For the entries below, report the number of lines containing "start", without any other content.

··· Supplied data ···

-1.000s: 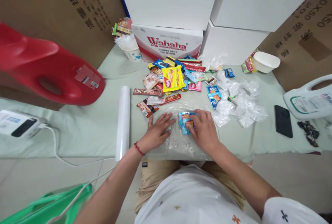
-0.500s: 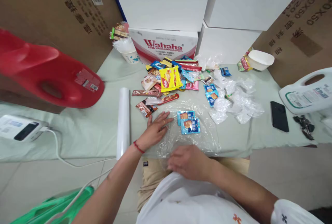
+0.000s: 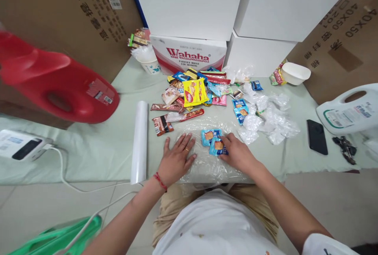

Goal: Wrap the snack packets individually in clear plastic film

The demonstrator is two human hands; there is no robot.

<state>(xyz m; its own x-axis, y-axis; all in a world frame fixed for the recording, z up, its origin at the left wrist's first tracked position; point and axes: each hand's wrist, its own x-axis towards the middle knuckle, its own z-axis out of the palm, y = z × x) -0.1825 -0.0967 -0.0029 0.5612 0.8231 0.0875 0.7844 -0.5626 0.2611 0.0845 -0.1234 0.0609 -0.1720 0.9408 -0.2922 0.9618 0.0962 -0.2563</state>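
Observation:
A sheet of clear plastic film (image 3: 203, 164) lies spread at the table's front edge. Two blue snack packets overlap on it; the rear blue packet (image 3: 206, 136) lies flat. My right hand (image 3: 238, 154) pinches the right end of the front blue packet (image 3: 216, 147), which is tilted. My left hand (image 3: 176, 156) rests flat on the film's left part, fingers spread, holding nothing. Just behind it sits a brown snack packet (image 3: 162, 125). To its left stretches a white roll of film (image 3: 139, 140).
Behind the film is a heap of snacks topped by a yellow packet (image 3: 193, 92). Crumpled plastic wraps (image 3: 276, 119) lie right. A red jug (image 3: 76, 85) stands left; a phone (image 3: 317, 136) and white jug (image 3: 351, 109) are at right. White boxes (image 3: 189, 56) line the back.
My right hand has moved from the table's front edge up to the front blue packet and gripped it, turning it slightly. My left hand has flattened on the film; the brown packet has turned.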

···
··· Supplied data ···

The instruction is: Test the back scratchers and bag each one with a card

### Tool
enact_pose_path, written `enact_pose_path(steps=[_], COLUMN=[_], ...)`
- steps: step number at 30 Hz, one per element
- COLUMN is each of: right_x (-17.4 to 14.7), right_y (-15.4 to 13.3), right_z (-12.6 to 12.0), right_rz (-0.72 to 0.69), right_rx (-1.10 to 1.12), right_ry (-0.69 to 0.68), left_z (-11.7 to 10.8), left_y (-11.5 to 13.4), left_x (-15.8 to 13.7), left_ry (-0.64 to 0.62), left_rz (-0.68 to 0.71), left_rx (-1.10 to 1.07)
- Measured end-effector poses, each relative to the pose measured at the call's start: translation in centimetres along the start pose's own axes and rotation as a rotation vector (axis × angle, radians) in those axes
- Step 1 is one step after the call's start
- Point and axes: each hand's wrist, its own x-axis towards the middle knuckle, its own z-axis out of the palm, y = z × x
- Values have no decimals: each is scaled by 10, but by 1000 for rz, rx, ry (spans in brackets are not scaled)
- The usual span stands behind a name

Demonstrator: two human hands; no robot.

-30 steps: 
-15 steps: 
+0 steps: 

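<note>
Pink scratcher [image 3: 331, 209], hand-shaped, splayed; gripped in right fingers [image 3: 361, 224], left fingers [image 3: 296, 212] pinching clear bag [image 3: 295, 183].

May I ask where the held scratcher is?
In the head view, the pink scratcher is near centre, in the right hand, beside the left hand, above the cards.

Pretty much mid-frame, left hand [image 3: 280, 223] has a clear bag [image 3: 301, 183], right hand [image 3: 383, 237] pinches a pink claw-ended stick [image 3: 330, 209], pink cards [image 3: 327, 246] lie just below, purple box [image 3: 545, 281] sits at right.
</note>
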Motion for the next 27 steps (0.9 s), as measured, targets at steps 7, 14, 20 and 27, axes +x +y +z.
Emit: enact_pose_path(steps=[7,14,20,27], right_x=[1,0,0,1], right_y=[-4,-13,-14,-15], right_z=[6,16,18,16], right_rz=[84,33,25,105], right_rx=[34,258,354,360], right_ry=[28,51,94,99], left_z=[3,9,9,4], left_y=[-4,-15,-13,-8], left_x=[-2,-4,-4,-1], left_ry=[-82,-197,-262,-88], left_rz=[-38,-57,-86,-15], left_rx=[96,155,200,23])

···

● Reply
2